Desempenho chave
Especificações técnicas
Motor
- Cilindrada
- 649 cc
- Potência
- 77.0 ch (56.6 kW)
- Torque
- 68.6 Nm
- Tipo de motor
- Bicylindre en ligne, 4 temps
- Arrefecimento
- liquide
- Taxa de compressão
- 10.8 : 1
- Diâmetro × curso
- 83 x 60 mm
- Válvulas/cilindro
- 4
- Eixos de cames
- 2 ACT
- Sistema de combustível
- Injection ø 38 mm
Chassi
- Chassi
- Périmétrique en tubes d'acier
- Câmbio
- boîte à 6 rapports
- Transmissão final
- Chaîne
- Suspensão dianteira
- Fourche téléhydraulique Ø 41 mm, déb : 125 mm
- Suspensão traseira
- Monoamortisseur déporté, déb : 130 mm
Freios
- Freio dianteiro
- Freinage 2 disques Ø 300 mm, étrier 2 pistons
- Freio traseiro
- Freinage 1 disque Ø 200 mm, étrier simple piston
- Pneu dianteiro
- 120/70-17
- Pressão dianteira
- 2.25 bar
- Pneu traseiro
- 160/60-17
- Pressão traseira
- 2.50 bar
Dimensões
- Altura do assento
- 805.00 mm
- Tanque
- 16.00 L
- Peso
- 200.00 kg
- Preço novo
- 8 000 €
Apresentação
A Kawasaki tem esse hábito um tanto irritante de fazer você salivar à toa. A linha Performance é uma receita bem rodada: pega-se uma moto já convincente, cola-se um kit esportivo caprichado, e pronto — uma versão que dá vontade de assinar o pedido de compra. A ZZR, a ZX-10R, a ZX-636R e a Z 800 já passaram por esse tratamento. A ER-6n também, finalmente. Só que dessa vez, a filial francesa fez as coisas do seu jeito, e o resultado ficou guardado num hangar.

No papel, a base é sólida. O bicilíndrico em linha de 649 cc desenvolve 77 cavalos para 68,6 Nm de torque, tudo alojado num chassi perimétrico em aço que jamais pretendeu rivalizar com as estruturas em alumínio de suas concorrentes diretas, a MT-07 ou a Versys 650. Os 200 kg com tanque cheio a colocam na média do segmento, e o banco a 805 mm permanece acessível para um piloto de estatura padrão. É uma naked de meio de linha, honesta, que alcança 200 km/h no final de uma reta sem pedir explicações.
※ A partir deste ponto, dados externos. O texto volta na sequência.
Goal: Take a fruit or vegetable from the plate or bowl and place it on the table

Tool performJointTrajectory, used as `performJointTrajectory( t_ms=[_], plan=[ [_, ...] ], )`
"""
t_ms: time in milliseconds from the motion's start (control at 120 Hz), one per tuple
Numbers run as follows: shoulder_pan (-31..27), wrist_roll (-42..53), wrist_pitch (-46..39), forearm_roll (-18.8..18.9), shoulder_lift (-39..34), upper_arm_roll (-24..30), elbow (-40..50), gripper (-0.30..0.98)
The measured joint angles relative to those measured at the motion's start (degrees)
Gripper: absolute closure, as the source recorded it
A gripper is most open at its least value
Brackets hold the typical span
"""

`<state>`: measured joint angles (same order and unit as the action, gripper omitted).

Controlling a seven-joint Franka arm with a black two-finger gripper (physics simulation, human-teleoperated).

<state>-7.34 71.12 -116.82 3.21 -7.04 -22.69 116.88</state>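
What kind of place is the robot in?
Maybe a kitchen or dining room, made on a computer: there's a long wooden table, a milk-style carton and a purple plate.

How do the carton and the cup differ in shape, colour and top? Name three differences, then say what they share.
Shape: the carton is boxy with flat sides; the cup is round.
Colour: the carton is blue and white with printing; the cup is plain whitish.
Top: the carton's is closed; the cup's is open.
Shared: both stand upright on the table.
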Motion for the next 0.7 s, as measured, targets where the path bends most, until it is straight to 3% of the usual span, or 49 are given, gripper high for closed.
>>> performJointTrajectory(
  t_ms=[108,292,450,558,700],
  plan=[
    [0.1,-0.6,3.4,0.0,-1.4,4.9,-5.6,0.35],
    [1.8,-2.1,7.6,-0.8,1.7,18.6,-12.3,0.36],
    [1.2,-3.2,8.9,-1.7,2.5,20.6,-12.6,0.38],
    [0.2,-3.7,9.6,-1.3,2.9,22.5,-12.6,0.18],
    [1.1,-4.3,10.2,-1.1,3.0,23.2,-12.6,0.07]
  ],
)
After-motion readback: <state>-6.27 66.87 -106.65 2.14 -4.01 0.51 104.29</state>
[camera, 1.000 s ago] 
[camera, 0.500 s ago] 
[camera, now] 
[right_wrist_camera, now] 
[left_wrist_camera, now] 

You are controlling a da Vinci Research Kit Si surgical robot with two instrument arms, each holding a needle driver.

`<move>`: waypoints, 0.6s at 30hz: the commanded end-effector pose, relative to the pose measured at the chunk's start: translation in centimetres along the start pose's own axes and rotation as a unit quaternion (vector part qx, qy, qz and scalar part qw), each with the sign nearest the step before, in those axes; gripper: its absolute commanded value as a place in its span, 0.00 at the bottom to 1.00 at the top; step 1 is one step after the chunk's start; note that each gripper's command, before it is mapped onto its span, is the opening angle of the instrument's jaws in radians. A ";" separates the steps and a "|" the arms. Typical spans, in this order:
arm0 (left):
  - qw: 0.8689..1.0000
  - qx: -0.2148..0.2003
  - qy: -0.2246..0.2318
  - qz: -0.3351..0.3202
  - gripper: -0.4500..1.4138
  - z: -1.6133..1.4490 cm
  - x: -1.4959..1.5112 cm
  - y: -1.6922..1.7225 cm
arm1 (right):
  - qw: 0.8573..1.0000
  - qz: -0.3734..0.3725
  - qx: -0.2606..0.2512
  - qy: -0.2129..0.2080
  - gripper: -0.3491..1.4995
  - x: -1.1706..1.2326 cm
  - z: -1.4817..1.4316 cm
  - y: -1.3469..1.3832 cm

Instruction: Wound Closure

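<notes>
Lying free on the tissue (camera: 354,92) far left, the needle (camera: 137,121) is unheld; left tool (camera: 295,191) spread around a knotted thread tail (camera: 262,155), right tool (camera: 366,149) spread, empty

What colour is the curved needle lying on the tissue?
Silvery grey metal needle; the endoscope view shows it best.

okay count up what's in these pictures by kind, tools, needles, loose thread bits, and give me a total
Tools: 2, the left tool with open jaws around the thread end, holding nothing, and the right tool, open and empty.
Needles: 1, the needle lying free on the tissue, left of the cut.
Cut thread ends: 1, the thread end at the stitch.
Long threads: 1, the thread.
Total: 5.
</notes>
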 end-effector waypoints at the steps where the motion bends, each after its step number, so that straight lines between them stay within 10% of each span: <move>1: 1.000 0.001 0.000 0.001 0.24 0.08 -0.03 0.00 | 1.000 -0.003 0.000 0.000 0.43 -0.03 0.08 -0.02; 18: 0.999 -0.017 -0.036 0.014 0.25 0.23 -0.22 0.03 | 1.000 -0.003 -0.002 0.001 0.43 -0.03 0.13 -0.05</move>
O que torna esta versão Performance especial é a participação da Akrapovic na equação. O silencioso em titânio desconta 4 quilos na balança, eleva a potência para cerca de 82 cavalos e adiciona um pouco mais de mordida na faixa intermediária. Não é uma transformação radical, mas numa moto desse porte, aliviar a parte superior e ganhar alguns cavalos muda a sensação de rotação. A decoração retoma as cores do 30º aniversário da série Ninja, com capô de banco e carenagem inferior combinados. É limpo, coerente, teria feito uma bela vitrine nas concessionárias.
Só que aí está o nó do problema: a Kawasaki França construiu um exemplar único. Um só. Nunca colocado à venda, nunca homologado para uso na via pública. Um exercício de estilo, uma demonstração de know-how, um protótipo de salão que continuará sendo protótipo. Pode-se enxergar nisso uma bela declaração de amor a uma máquina que merecia mais do que um catálogo padrão, ou uma frustração bem embalada para o entusiasta que teria sacado o talão de cheques. A 8.000 euros, o preço da ER-6n de série, uma versão assim preparada teria encontrado comprador sem esforço. A concorrência direta opera na mesma faixa de preço com prestações comparáveis, e um equipamento Akrapovic de origem teria sido um argumento comercial de peso.
O que esta moto diz no fim das contas é que a ER-6n tinha potencial para jogar numa categoria acima. Um pouco menos de peso, suspensões aprimoradas, pneus à altura da dinâmica do chassi, e a naked da Kawasaki se tornaria uma proposta esportiva acessível de verdade. Pena que a demonstração tenha ficado só nisso. O público desse segmento — pilotos experientes em busca de uma segunda moto mais incisiva ou retornando às duas rodas após alguns anos de pausa — teria apreciado tal pacote. Em vez disso, ficamos com uma bela foto de estúdio e a vontade frustrante do que poderia ter sido.